ENTRIES SHOWN Block Start

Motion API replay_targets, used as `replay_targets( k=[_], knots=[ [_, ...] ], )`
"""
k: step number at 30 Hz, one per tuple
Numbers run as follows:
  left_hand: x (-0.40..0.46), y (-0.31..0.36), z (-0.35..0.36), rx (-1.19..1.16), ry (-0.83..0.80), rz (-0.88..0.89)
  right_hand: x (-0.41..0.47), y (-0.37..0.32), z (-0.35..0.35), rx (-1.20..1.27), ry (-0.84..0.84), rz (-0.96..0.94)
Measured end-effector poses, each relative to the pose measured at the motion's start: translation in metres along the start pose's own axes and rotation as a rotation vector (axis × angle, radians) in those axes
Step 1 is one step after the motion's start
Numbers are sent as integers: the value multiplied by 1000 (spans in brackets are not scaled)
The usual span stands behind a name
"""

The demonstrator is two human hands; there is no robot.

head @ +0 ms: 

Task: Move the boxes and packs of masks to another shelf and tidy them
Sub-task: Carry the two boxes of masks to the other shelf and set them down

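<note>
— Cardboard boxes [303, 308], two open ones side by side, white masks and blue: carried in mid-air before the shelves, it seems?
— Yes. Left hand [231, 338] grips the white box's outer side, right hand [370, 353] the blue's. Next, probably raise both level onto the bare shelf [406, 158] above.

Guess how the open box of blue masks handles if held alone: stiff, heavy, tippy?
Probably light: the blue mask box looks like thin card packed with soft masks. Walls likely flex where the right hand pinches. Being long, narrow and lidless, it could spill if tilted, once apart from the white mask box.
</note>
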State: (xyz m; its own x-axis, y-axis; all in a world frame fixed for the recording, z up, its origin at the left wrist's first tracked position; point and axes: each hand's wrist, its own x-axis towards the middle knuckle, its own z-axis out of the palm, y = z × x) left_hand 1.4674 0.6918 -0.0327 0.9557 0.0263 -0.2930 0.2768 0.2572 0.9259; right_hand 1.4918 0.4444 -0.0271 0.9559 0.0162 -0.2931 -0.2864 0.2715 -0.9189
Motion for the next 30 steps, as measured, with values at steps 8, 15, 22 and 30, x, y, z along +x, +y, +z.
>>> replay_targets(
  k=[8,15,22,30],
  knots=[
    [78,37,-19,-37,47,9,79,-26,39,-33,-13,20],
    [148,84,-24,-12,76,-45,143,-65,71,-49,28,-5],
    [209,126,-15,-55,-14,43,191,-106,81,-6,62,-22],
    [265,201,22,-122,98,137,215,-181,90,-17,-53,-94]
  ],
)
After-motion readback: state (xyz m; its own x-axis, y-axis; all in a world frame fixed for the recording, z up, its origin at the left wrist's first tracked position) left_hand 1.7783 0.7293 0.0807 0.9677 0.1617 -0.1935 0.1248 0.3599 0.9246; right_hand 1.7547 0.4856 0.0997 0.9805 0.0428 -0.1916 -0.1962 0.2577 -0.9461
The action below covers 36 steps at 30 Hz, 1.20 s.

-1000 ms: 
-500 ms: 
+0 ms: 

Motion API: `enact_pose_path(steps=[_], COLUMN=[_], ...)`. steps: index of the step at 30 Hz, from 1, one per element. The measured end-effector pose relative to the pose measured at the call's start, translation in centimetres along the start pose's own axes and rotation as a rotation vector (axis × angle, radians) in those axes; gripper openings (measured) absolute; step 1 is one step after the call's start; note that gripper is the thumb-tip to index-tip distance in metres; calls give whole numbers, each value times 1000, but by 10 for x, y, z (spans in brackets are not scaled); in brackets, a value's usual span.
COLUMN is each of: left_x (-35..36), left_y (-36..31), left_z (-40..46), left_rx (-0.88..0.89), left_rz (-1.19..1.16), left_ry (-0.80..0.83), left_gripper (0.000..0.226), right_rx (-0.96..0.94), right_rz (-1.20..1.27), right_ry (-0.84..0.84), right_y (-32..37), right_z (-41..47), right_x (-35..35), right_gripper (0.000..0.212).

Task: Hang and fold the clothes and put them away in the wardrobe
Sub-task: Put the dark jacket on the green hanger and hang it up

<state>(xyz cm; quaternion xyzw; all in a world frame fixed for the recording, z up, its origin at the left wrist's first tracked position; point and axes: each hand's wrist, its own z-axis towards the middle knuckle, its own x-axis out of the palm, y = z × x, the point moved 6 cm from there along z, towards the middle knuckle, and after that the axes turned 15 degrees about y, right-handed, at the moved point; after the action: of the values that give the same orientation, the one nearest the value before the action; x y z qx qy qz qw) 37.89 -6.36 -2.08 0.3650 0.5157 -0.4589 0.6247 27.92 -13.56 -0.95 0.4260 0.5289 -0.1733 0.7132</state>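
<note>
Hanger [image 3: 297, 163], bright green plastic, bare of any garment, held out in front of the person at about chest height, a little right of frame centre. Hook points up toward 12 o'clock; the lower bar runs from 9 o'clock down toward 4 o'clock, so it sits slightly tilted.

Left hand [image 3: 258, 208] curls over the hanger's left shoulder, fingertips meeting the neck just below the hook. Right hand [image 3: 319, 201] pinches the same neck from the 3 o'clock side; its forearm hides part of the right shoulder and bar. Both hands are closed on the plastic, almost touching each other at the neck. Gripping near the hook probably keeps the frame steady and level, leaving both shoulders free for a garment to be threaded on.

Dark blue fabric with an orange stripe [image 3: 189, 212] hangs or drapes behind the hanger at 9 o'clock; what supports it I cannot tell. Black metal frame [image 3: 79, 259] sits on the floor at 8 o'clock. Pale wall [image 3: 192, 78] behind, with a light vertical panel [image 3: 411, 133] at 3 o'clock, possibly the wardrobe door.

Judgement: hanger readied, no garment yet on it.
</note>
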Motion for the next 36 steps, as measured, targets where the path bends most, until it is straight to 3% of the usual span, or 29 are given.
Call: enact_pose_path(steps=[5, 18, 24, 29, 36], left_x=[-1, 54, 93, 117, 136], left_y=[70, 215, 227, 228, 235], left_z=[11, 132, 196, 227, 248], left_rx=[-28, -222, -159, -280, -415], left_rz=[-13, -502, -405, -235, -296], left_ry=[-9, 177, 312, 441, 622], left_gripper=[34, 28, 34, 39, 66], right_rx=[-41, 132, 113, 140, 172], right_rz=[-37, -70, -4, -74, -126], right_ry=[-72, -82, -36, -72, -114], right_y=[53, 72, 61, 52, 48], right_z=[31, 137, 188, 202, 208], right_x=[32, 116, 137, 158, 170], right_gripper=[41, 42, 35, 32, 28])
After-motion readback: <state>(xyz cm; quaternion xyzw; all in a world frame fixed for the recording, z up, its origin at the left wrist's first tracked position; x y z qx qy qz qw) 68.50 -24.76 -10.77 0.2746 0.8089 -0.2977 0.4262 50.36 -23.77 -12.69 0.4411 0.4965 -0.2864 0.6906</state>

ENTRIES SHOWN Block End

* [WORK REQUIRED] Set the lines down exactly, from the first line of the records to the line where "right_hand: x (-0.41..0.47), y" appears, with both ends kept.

* [REPLY]
Motion API replay_targets, used as `replay_targets( k=[_], knots=[ [_, ...] ], )`
"""
k: step number at 30 Hz, one per tuple
Numbers run as follows:
  left_hand: x (-0.40..0.46), y (-0.31..0.36), z (-0.35..0.36), rx (-1.19..1.16), ry (-0.83..0.80), rz (-0.88..0.89)
  right_hand: x (-0.41..0.47), y (-0.37..0.32), z (-0.35..0.35), rx (-1.20..1.27), ry (-0.84..0.84), rz (-0.96..0.94)

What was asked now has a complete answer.